En los últimos años se han multiplicado los conflictos entre el turismo y la vida cotidiana de los residentes en muchas de las ciudades más atractivas. Se pone en duda que promueva el cosmopolitismo cultural o las mejoras urbanas y sin embargo se empieza a hacer frente a algunos de los peores efectos de la masificación de las visitas. Sucede en grandes ciudades, como Barcelona o París, pero también en muchos otros territorios o ciudades que no tienen tanta presión turística, pero que empiezan a dudar de los supuestos beneficios universales de los museos y los paisajes llenos.
Sin embargo, además del debate sobre la masificación del turismo y sus efectos perversos también está la discusión sobre el sentido mismo del turismo en la representación de la cultura. Un libro de Estrella de Diego, Rincones de postales. Turismo y hospitalidad (Cátedra, 2014) se dedica precisamente a explorar el fenómeno turístico y su sentido en la modernidad. Ese “temblar de rodillas que nos convierte un poco en Proust y un poco en aventureros”. Habla de algunos signos que habitualmente forman parte de la experiencia viajera.
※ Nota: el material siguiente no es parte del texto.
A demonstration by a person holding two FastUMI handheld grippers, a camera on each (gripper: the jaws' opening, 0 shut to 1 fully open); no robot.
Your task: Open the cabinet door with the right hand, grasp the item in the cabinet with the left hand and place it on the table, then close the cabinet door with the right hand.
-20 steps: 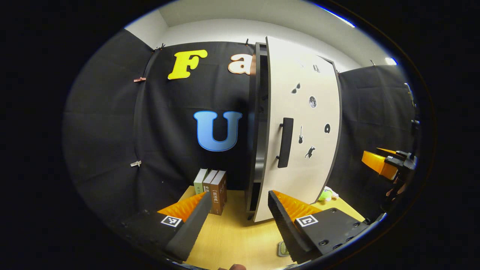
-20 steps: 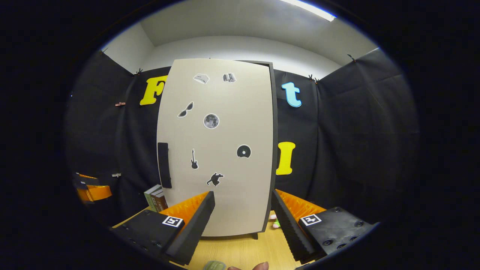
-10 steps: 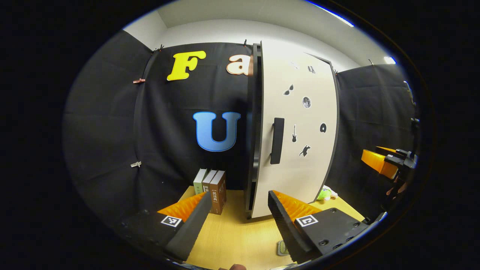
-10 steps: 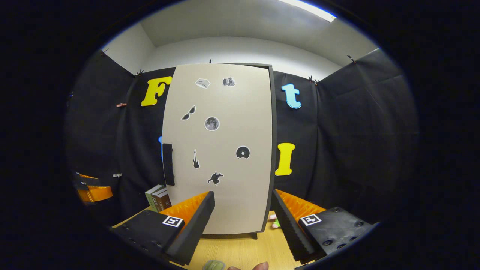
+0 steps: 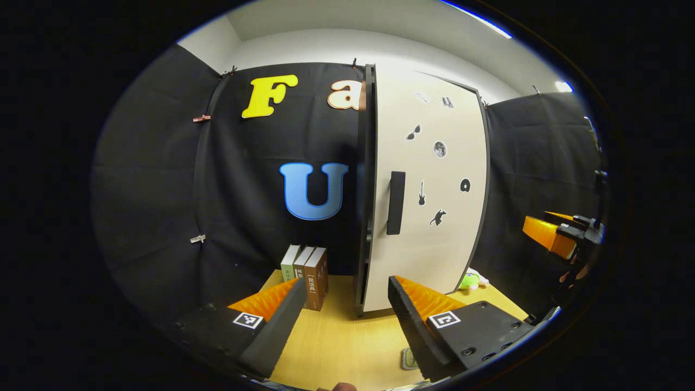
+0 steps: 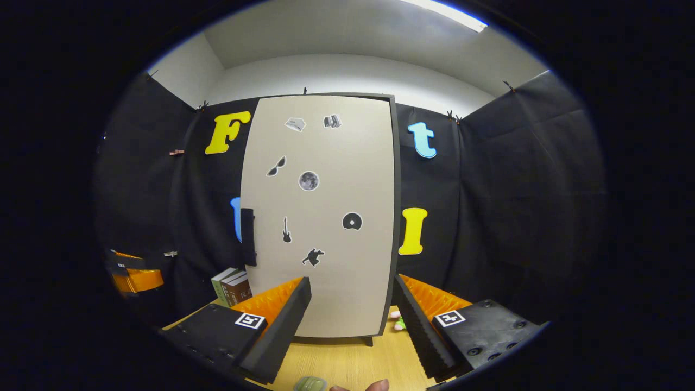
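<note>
The cabinet's beige door (image 5: 429, 250) with small stickers and a dark handle (image 5: 396, 202) lies almost flush against the dark cabinet body. In the right gripper view the door (image 6: 326, 163) faces me squarely, handle (image 6: 248, 237) at its left edge. My left gripper (image 5: 346, 282) is open and empty, low over the table in front of the cabinet. My right gripper (image 6: 352, 280) is open too, clear of the door and handle. A pale green object (image 5: 408, 358) lies on the table just below my left gripper.
Three books (image 5: 305, 274) stand upright on the wooden table (image 5: 336, 336) left of the cabinet. A green plush toy (image 5: 470, 281) lies by the cabinet's right foot. The right gripper (image 5: 559, 233) shows at the far right of the left gripper view.
The cabinet door has swung from partly ajar to almost flush with the cabinet. Both grippers have stayed open and have barely moved.
</note>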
La certeza del regreso, la persecución de una autenticidad imposible y los “peligros programados y a la carta” que últimamente se ofrecen para experimentarla, la búsqueda “del otro”, la famosa “performance de la identidad, de la que se habló tanto en las pasadas décadas”.
Las cosas han cambiado mucho desde que empezó la democratización del turismo, cuando hoy se ha tomado conciencia de la destrucción y abusos que en demasiadas ocasiones acompaña al énfasis turístico. Pero lo que permanece, e incluso parece acentuarse, es la búsqueda de nosotros mismos que, incluso en las condiciones más banales, arrastramos cuando viajamos. Cuando, “sin siquiera sospecharlo, por un instante luminoso nos convertimos en la conciencia del extranjero, aquel que al menos durante el tiempo que dura el viaje ha sido desposeído de la seguridad y las raíces (…). Viajamos lejos únicamente para mantenernos a salvo”. Porque nos enfrentamos con los problemas esenciales: la casa, el desposeimiento, la memoria y la pérdida.
De Diego sugiere (discretamente) la sustitución de esa “actividad neocolonial” que nunca ha dejado de ser el turismo por otro tipo de viajes que tengan como punto de partida la hospitalidad, “entendida no solo como acto de dar, sino de recibir”. Y así, para que el anfitrión “ofrezca ese don –en la hospitalidad extrema, compartir la cotidianidad-, hay que estar dispuesto a recibirlo”. Una hospitalidad que persigue “dejar (al otro) que nos contamine y estar dispuestos a contaminarle”. Un territorio de reciprocidades en el que implicamos al extranjero de lleno en nuestra vida cotidiana y nos convertimos nosotros mismos en viajeros de nuestra propia ciudad.